Perder o que estava no DNA dos jornalistas desde Gutembergue causa a desorientação que todos sentimos hoje em dia nas Redações. E, suspeito, é um dos grandes fatores na formidável hemorragia de leitores de que sofre a mídia impressa (no mundo todo, porque a desorientação é global).
O drama é simples de expor: continuamos presos à ditadura do "realizou-se ontem", quando hoje a internet e as TVs dão na véspera o que daremos muitíssimas horas depois.
No caso da morte do papa, quem se sentiria atraído pelos jornais cujos títulos tivessem sido (como, suponho, foram): "O papa morreu?". Cento e dez por cento dos leitores já sabiam do "realizou-se ontem" umas 12 horas antes de os jornais começarem a circular.
Constatado o problema, não me pergunte a solução. Eu não a tenho.

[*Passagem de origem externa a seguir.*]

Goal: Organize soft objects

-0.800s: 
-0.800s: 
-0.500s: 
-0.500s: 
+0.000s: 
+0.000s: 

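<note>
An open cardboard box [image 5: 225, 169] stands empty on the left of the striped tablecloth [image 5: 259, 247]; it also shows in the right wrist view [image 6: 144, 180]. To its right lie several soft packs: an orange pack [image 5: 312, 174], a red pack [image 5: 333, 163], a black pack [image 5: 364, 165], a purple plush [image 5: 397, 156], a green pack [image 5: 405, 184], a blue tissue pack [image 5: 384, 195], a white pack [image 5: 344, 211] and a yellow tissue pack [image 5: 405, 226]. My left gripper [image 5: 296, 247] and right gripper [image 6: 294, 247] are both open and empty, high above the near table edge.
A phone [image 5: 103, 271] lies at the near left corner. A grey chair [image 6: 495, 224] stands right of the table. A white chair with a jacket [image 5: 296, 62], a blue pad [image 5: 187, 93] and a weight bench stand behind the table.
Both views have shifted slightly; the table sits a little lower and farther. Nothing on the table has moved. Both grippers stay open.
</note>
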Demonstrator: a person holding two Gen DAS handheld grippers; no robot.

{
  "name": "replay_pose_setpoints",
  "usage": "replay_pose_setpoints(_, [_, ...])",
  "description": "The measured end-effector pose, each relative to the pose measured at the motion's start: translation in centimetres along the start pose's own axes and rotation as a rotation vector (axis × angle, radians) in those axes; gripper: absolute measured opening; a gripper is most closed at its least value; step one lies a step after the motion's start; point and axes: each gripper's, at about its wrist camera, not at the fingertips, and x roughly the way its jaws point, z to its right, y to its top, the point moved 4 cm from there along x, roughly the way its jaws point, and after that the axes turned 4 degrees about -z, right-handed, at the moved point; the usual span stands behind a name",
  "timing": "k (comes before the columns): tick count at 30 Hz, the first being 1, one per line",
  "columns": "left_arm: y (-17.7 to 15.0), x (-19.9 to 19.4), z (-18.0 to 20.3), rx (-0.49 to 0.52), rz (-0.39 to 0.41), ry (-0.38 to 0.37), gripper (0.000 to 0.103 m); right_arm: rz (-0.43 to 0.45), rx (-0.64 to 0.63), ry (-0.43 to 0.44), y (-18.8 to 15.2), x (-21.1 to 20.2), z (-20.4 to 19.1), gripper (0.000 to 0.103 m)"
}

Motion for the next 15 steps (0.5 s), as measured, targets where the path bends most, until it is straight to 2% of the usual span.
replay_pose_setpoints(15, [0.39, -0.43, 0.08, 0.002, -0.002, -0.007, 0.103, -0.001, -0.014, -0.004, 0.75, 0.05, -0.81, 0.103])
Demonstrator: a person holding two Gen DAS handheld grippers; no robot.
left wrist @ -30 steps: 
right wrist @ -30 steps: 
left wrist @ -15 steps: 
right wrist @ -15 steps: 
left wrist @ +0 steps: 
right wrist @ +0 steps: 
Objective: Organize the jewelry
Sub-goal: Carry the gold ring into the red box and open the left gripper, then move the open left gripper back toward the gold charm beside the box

Temo até que meus palpites -e faço questão de grifar palpites- sejam mais problema do que solução. Mas eu apostaria em um jornalismo que:
1 - Recuperasse a qualidade do texto. Afinal, é a única característica que diferencia jornal de TV (e, de certo modo, também da internet, que é mais afobada e, portanto, menos preciosa no texto). Temos que contar bem boas histórias, levar o leitor pela mão para o local dos fatos, com suas cores, sabores, odores.
2 - Montasse o quebra-cabeças. Antes, a nossa função era recolher as peças do quebra-cabeças e oferecê-las ao leitor. Hoje, as peças estão disponíveis em outras mídias. Resta-nos a competência de montá-las de forma que faça sentido para o leitor.
3 - Opinasse sobre a forma que tomou o quebra-cabeça."